## Statsmodel Forecast AB Testing

A/B  Testing is one method of models against each other.  This demonstration will show how to use the Wallaroo pipeline step `add_random_split` and `replace_with_random_split` to randomly submit inference input data into control and challenger models.

## Prerequisites

* A Wallaroo instance version 2023.2.1 or greater.

## References

* [Wallaroo SDK Essentials Guide: Model Uploads and Registrations: Python Models](https://docs.wallaroo.ai/wallaroo-developer-guides/wallaroo-sdk-guides/wallaroo-sdk-essentials-guide/wallaroo-sdk-model-uploads/wallaroo-sdk-model-upload-python/)
* [Wallaroo SDK Essentials Guide: Pipeline Management](https://docs.wallaroo.ai/wallaroo-developer-guides/wallaroo-sdk-guides/wallaroo-sdk-essentials-guide/wallaroo-sdk-essentials-pipelines/wallaroo-sdk-essentials-pipeline/)
* [Wallaroo SDK Essentials: Inference Guide: Parallel Inferences](https://docs.wallaroo.ai/wallaroo-developer-guides/wallaroo-sdk-guides/wallaroo-sdk-essentials-guide/wallaroo-sdk-essentials-inferences/#parallel-inferences)

## A/B Testing

### Import Libraries

The first step is to import the libraries that we will need.

In [1]:
import json
import os
import datetime

import wallaroo
from wallaroo.object import EntityNotFoundError
from wallaroo.framework import Framework

# used to display dataframe information without truncating
from IPython.display import display
import pandas as pd
import numpy as np

from resources import simdb
from resources import util

pd.set_option('display.max_colwidth', None)

In [2]:
display(wallaroo.__version__)

'2023.2.1'

### Initialize connection

Start a connect to the Wallaroo instance and save the connection into the variable `wl`.

In [66]:
# Login through local Wallaroo instance

wl = wallaroo.Client()

wallarooPrefix = "doc-test."
wallarooSuffix = "wallaroocommunity.ninja"
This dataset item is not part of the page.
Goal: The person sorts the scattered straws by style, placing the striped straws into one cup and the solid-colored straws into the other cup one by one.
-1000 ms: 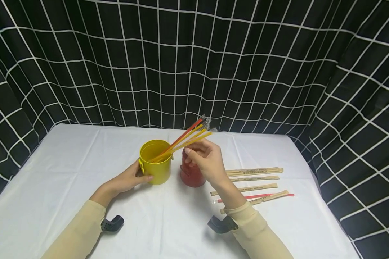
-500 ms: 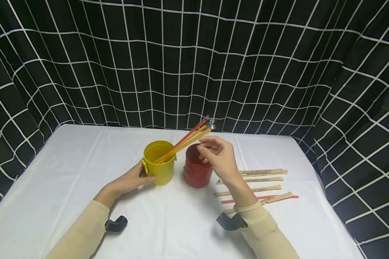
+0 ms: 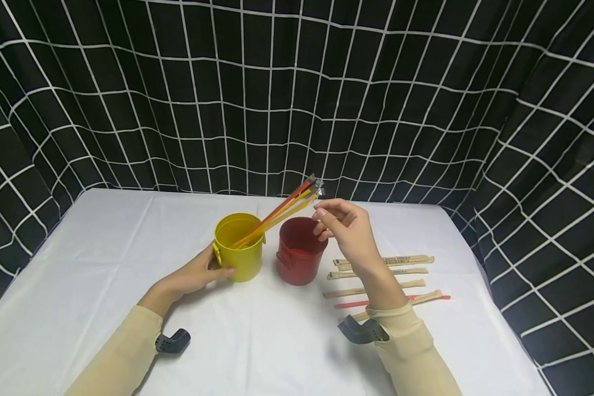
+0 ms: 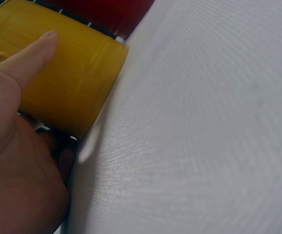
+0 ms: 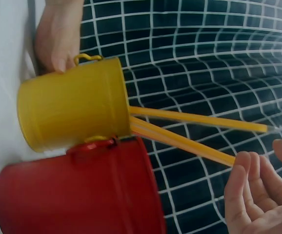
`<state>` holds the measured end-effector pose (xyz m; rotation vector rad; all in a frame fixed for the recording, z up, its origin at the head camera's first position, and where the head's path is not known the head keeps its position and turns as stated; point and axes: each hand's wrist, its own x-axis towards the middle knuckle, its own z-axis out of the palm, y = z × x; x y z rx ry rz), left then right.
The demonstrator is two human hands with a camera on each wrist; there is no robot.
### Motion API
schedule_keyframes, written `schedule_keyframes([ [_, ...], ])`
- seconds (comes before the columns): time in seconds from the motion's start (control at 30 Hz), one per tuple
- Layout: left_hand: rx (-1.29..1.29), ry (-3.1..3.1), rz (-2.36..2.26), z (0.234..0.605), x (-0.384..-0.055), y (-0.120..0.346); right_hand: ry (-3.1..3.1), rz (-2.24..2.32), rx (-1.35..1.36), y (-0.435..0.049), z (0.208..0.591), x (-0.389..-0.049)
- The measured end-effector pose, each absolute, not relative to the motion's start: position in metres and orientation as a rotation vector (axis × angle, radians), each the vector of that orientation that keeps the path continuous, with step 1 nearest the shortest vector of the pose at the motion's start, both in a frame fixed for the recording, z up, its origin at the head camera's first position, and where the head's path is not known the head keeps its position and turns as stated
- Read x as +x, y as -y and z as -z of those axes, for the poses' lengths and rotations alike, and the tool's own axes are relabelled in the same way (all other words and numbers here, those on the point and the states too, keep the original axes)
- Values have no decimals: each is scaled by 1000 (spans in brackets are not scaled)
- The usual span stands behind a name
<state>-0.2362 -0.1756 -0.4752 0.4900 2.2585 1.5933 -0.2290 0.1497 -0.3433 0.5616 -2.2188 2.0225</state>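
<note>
A small yellow bucket (image 3: 246, 265) stands on the white cloth, and my left hand (image 3: 193, 275) grips its left side. In the left wrist view the thumb (image 4: 36, 56) lies along the bucket's wall, with the other fingers behind it. Several yellow and orange-red straws (image 3: 280, 213) in clear wrappers lean out of the bucket towards the right. My right hand (image 3: 350, 234) hovers over the right rim of a red bucket (image 3: 299, 268), fingers loosely bent. The right wrist view shows its thumb and fingers apart, nothing between them, with the straws' ends just beyond the fingertips.
Several paper-wrapped straws (image 3: 416, 270) lie on the white tablecloth (image 3: 267, 341) to the right, partly behind the right forearm. A pink straw (image 3: 443, 297) lies among them. A black curtain with a white grid (image 3: 257, 110) hangs behind the table.
My right hand has let go of the straws and moved right, off to the red bucket's right side. The straws have settled closer together in the yellow bucket. My left hand keeps its grip.
</note>
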Motion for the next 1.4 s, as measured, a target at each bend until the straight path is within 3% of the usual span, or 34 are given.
schedule_keyframes([
  [0.5, 518, -2246, -1607, 473, -237, 177, 2321, -1935, 737, -202, 343, -229],
  [1.4, 481, -2246, -1599, 477, -236, 177, 2936, -1700, 1193, -290, 419, -229],
])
wl = wallaroo.Client(api_endpoint=f"https://{wallarooPrefix}api.{wallarooSuffix}", 
                    auth_endpoint=f"https://{wallarooPrefix}keycloak.{wallarooSuffix}", 
                    auth_type="sso")

### Set Configurations

The following will set the workspace, model name, and pipeline that will be used for this example.  If the workspace or pipeline already exist, then they will assigned for use in this example.  If they do not exist, they will be created based on the names listed below.

Workspace names must be unique.  To allow this tutorial to run in the same Wallaroo instance for multiple users, the `suffix` variable is generated from a random set of 4 ASCII characters.  To use the same workspace across the tutorial notebooks, hard code `suffix` and verify the workspace name created is is unique across the Wallaroo instance.

In [67]:
# used for unique connection names

suffix='-jch'

workspace_name = f'forecast-model-workshop{suffix}'

pipeline_name = 'forecast-workshop-pipeline'

### Set the Workspace and Pipeline

The workspace will be either used or created if it does not exist, along with the pipeline.

In [68]:
def get_workspace(name):
    workspace = None
    for ws in wl.list_workspaces():
        if ws.name() == name:
            workspace= ws
    if(workspace == None):
        workspace = wl.create_workspace(name)
    return workspace

def get_pipeline(name):
    try:
        pipeline = wl.pipelines_by_name(name)[0]
    except EntityNotFoundError:
        pipeline = wl.build_pipeline(name)
    return pipeline

workspace = get_workspace(workspace_name)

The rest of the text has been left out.